While the introduction of vaccination passports and COVID-19 certificates is an important step to restore civil liberties, it should not introduce new forms of exclusion and discrimination. It is crucial that COVID-19 certificates are not designed, implemented nor used as a privilege for those who have access to vaccines, tests, and digital technologies.

It has been proven that COVID‑19 global crisis has been hitting the hardest those in poverty, vulnerable situations, disadvantaged and marginalized groups. Furthermore, this pandemic increases divides and inequities in economic, social and individual spheres of life within societies and between countries.

"The introduction of COVID-19 certificates should not lead to unjust travel limitations for those who did not have access to vaccines or who received a vaccine that is not accepted in the countries they wish to travel to. Measures should be taken to avoid that vaccination-based certificates would reduce the freedom of movement of people in and out of Low and Middle-Income Countries due to the inequitable availability of vaccines, which could have severe implications for development in these countries, else, it accounts only for the mobility of the privileged ones, and not at the international level." 
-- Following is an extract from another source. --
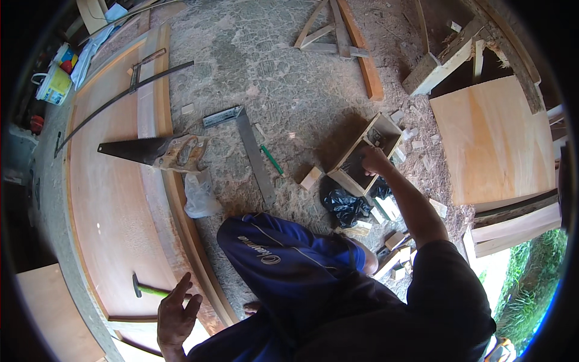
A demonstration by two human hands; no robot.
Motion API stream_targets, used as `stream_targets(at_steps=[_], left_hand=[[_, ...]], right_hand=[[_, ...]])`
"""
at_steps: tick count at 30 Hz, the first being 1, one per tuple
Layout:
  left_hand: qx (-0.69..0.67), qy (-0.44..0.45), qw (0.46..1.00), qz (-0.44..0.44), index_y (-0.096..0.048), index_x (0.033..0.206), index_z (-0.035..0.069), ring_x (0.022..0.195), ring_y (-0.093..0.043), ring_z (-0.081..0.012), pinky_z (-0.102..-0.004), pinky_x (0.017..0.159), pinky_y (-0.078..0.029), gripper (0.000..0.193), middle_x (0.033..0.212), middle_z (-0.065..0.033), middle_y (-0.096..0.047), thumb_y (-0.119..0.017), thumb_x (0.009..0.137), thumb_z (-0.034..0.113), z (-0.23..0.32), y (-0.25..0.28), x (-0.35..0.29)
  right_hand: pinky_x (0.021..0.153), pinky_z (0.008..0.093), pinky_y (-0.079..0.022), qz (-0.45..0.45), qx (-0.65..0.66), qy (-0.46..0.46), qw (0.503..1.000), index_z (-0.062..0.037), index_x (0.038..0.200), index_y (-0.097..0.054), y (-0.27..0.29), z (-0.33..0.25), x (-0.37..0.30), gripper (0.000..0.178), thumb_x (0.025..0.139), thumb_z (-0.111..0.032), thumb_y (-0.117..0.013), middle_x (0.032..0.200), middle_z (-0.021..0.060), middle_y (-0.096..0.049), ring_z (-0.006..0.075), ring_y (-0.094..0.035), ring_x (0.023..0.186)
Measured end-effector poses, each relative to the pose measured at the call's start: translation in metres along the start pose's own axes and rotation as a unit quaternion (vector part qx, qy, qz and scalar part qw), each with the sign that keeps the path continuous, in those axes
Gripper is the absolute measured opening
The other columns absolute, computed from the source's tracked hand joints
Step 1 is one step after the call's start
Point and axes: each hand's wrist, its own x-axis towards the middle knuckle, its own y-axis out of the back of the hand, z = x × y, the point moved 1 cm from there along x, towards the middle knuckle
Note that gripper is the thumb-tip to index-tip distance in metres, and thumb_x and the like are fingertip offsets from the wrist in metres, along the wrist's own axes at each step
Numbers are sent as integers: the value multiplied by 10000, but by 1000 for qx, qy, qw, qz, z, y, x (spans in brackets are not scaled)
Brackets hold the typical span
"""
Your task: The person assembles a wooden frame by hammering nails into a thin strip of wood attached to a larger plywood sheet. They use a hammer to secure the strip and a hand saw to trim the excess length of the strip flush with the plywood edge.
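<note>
Box (348,183), one; hands (375,161), two.

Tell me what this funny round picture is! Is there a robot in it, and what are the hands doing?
No robot here, just a person with two bare hands. A camera on the person's head looks down, and its very wide lens makes straight things look bent.

The left hand is open, near the green-handled hammer. The right hand reaches into a wooden box; its fingertips are hard to see, so I can't tell if it holds anything.

A handsaw lies across a long wooden panel, on the left. On the rough floor there's a metal square, for checking corners, and a black plastic bag beside the box.
</note>
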Motion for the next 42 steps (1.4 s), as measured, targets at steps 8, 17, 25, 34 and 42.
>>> stream_targets(at_steps=[8, 17, 25, 34, 42], left_hand=[[-4, -13, 1000, -12, -492, 1450, 29, 1035, -706, -332, -399, 877, -548, 623, 1248, -243, -663, -719, 926, 280, -1, -2, 2], [-15, -5, 1000, -3, -490, 1450, 24, 1018, -709, -328, -400, 851, -550, 608, 1231, -239, -670, -717, 924, 227, -3, -1, -1], [-28, -9, 1000, 0, -488, 1450, 19, 1018, -709, -318, -394, 863, -555, 598, 1224, -246, -671, -709, 930, 214, -2, 0, -1], [-7, -36, 999, 4, -488, 1450, 18, 1031, -703, -344, -409, 884, -555, 613, 1236, -256, -663, -716, 928, 245, 3, 3, -3], [2, -42, 999, -2, -482, 1462, 56, 1045, -698, -360, -417, 893, -554, 639, 1252, -242, -662, -723, 923, 300, 1, 4, -5]], right_hand=[[860, 460, -567, -28, -302, 99, 948, -212, 1093, -760, -9, 12, -4, 371, 776, -98, -607, 1105, 115, -730, 328, -686, 1075], [706, 426, -599, -81, -312, 86, 943, -35, 819, -768, 3, 11, 19, 154, 779, -69, -623, 872, 207, -736, 330, -744, 851], [809, 442, -604, 164, -313, 86, 932, 21, 916, -726, -40, 38, 28, 196, 805, -93, -612, 960, 222, -737, 360, -736, 925], [840, 451, -597, 148, -250, 25, 956, 16, 1007, -702, -39, 33, 28, 240, 842, -107, -578, 993, 244, -724, 394, -718, 977], [956, 458, -549, 163, -104, -88, 977, -7, 1153, -673, -34, 11, 24, 340, 878, -184, -580, 1226, 244, -665, 398, -646, 1159]])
--Gabriela Ramos, Assistant Director-General of UNESCO for Social and Human Sciences.

"Moreover, countries should not rely only on vaccine passports but use other means that are accessible to all, such as COVID tests or immunity, in order to avoid opening another layer of discrimination against those who have no access to vaccines. Vaccines passports raise many questions regarding human right and fundamental freedoms. People have the right to refuse vaccination, for instance for reasons of personal, moral and religious beliefs, age restrictions, medical circumstances, or worries about the reliability and safety of vaccines. Yet, even though vaccination should never be enforced, it is highly encouraged for those who are by nature of their profession involved in necessary direct contact with other persons.” 

--Professor Peter-Paul Verbeek, Chairperson of COMEST

"It is important to keep in mind that vaccination is for personal and for third parties protection and are part of the wide range of sanitary measures that are still needed to be followed, particularly as new variants appear. People who can not or decide not be vaccinated, should not be discriminated against, rather ensure they commit to be protected and protecting the others by other means available. We should not lower the standards for scientific evidence even in times of crisis such as the COVID-19 pandemic and the registration of any vaccine to prevent COVID-19 must comply with internationally accepted regulatory standards without the influence of elements of politicization or discrimination against the company or country that produced and originally registered them." 

---Professor Hervé Chneiweiss, Chairperson of the International Bioethics Committee

The certificates should account for scientific uncertainty regarding the degree and duration of protection and vaccines passports should be safe and secure and respect people’s privacy.

Any vaccine that complies with the internationally accepted regulatory standards, with their respective level of protection are useful and pertinent.

Lastly, the statement also appeals the societal introduction of COVID-19 Certificates should not work against sustainable development. The relevant policies need to be elaborated which will comprise at least the following:  global effort needed to reduce emissions when national and international travel will increase: and Member States need to shape the conditions for sustainable ecosystems and make sustainability a central priority in policymaking,  in order to reduce the risk of new instances of zoonosis that can cause new pandemics.